DATA SEGMENT:
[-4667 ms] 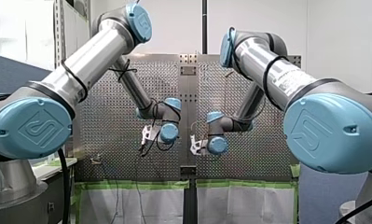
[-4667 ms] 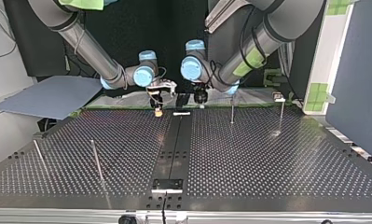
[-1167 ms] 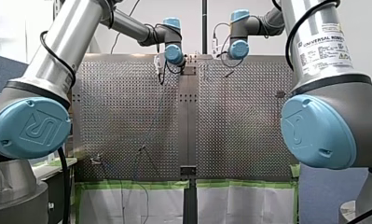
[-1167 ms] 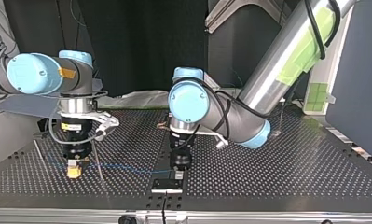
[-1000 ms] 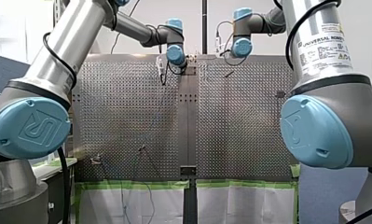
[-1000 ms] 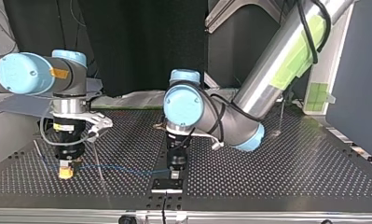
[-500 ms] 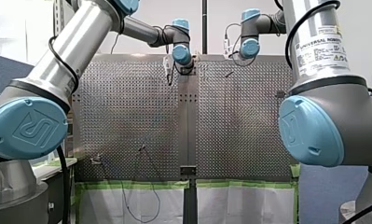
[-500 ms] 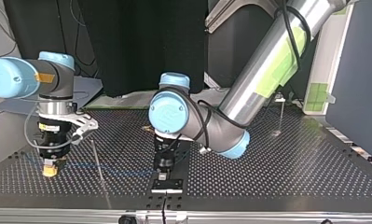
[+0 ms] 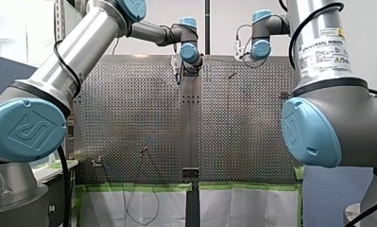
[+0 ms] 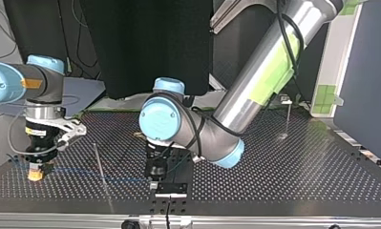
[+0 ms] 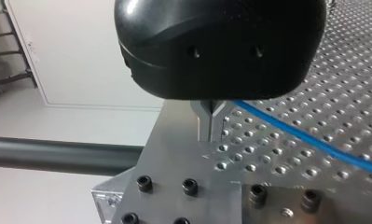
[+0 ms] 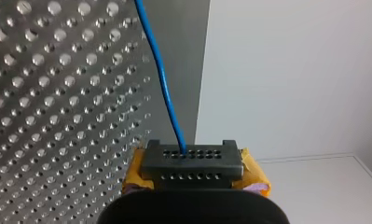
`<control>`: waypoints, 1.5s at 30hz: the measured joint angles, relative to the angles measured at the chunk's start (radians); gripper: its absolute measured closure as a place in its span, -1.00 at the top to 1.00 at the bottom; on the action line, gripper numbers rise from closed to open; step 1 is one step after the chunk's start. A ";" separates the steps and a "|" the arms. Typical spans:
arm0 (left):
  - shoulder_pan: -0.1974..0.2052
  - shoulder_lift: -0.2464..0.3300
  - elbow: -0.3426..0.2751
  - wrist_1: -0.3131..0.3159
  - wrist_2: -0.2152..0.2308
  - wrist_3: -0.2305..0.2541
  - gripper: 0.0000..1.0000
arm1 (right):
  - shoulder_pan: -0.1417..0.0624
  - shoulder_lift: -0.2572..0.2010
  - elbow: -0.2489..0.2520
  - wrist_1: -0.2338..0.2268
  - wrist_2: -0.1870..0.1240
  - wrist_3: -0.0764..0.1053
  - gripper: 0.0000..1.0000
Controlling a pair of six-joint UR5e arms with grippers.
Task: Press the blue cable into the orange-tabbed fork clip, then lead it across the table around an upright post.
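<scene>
cable (image 12: 166, 93): blue and thin. It is strung low over the worktop (image 10: 274, 181) from one pincer to the other, along the edge at the top view's bottom.
right pincer (image 12: 190, 156): pressed together, pinching the cable. The cable enters the middle of its black holed tip, with a yellow pad on each side. It points down near the worktop corner at the top view's bottom left.
left pincer (image 11: 210, 119): metal fingers pressed together into one stem, pinching the cable at the tips. The cable leaves sideways over the holes. The tips are just above the centre strip (image 9: 190, 123), near the middle of the same edge.
post (image 10: 100, 164): thin upright rod between the two pincers. The cable crosses its lower part, but which side it passes I cannot tell.
far post (image 10: 288, 117): upright, toward the corner at the top view's upper right, well apart from the cable.
screws (image 11: 188, 186): black, set in the plain plate just ahead of the left pincer, at the worktop's edge.
arms: in the front view both are stretched to the worktop's far edge, one wrist on each side of the centre strip.
</scene>
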 joint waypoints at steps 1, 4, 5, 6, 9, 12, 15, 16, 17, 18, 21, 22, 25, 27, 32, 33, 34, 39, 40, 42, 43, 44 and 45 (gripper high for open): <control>-0.001 -0.001 0.001 0.000 0.001 -0.001 -1.00 | -0.004 0.000 0.000 0.000 -0.001 0.000 -1.00; -0.002 -0.001 0.003 0.000 0.006 -0.004 -1.00 | -0.015 0.004 0.000 0.000 -0.006 0.002 -1.00; -0.003 -0.001 0.003 0.000 0.009 -0.005 -1.00 | -0.020 0.005 0.000 0.000 -0.007 0.003 -1.00; -0.003 -0.001 0.003 0.000 0.011 -0.006 -1.00 | -0.023 0.006 0.000 0.000 -0.009 0.004 -1.00; -0.006 -0.002 0.003 0.000 0.016 -0.008 -1.00 | -0.035 0.009 0.000 0.000 -0.013 0.006 -1.00; -0.012 -0.010 0.008 -0.002 0.017 -0.008 -1.00 | -0.046 0.011 0.000 0.000 -0.015 0.008 -1.00; -0.020 -0.031 0.024 -0.014 0.012 -0.005 -1.00 | -0.054 0.014 0.000 0.000 -0.017 0.009 -1.00; -0.023 -0.039 0.027 -0.017 0.010 -0.003 -1.00 | -0.057 0.016 0.000 0.000 -0.018 0.010 -1.00; -0.026 -0.048 0.030 -0.017 0.008 -0.003 -1.00 | -0.060 0.020 0.000 0.000 -0.019 0.010 -1.00; -0.028 -0.053 0.032 -0.015 0.008 -0.003 -1.00 | -0.062 0.022 0.000 0.000 -0.020 0.010 -1.00; -0.029 -0.062 0.035 -0.005 0.009 -0.007 -1.00 | -0.067 0.034 0.000 0.000 -0.022 0.010 -1.00; -0.028 -0.064 0.035 -0.004 0.010 -0.009 -1.00 | -0.068 0.039 0.000 0.000 -0.023 0.010 -1.00; -0.026 -0.078 0.042 -0.003 0.014 -0.012 -1.00 | -0.070 0.053 0.000 -0.001 -0.025 0.010 -1.00; -0.026 -0.095 0.049 -0.005 0.015 -0.013 -1.00 | -0.071 0.061 0.001 -0.001 -0.025 0.010 -1.00; -0.029 -0.121 0.054 -0.003 0.016 -0.014 -1.00 | -0.076 0.080 0.001 -0.001 -0.026 0.011 -1.00; -0.029 -0.123 0.054 -0.003 0.016 -0.015 -1.00 | -0.076 0.085 0.002 -0.001 -0.026 0.011 -1.00; -0.029 -0.125 0.054 -0.002 0.016 -0.015 -1.00 | -0.077 0.091 0.003 -0.001 -0.026 0.011 -1.00; -0.031 -0.128 0.051 0.000 0.014 -0.017 -1.00 | -0.074 0.127 0.022 -0.004 -0.026 0.012 -1.00; -0.032 -0.128 0.050 0.000 0.014 -0.018 -1.00 | -0.073 0.132 0.026 -0.005 -0.025 0.012 -1.00; -0.032 -0.129 0.044 0.001 0.013 -0.020 -1.00 | -0.072 0.140 0.034 -0.006 -0.026 0.012 -1.00; -0.032 -0.129 0.039 0.002 0.014 -0.020 -1.00 | -0.071 0.143 0.036 -0.006 -0.026 0.012 -1.00; -0.031 -0.129 0.031 0.007 0.014 -0.020 -1.00 | -0.071 0.147 0.038 -0.006 -0.026 0.012 -1.00; -0.030 -0.129 0.024 0.012 0.015 -0.020 -1.00 | -0.070 0.148 0.039 -0.006 -0.026 0.012 -1.00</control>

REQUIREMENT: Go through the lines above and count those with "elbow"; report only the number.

SOLUTION FOR THIS EXERCISE: 2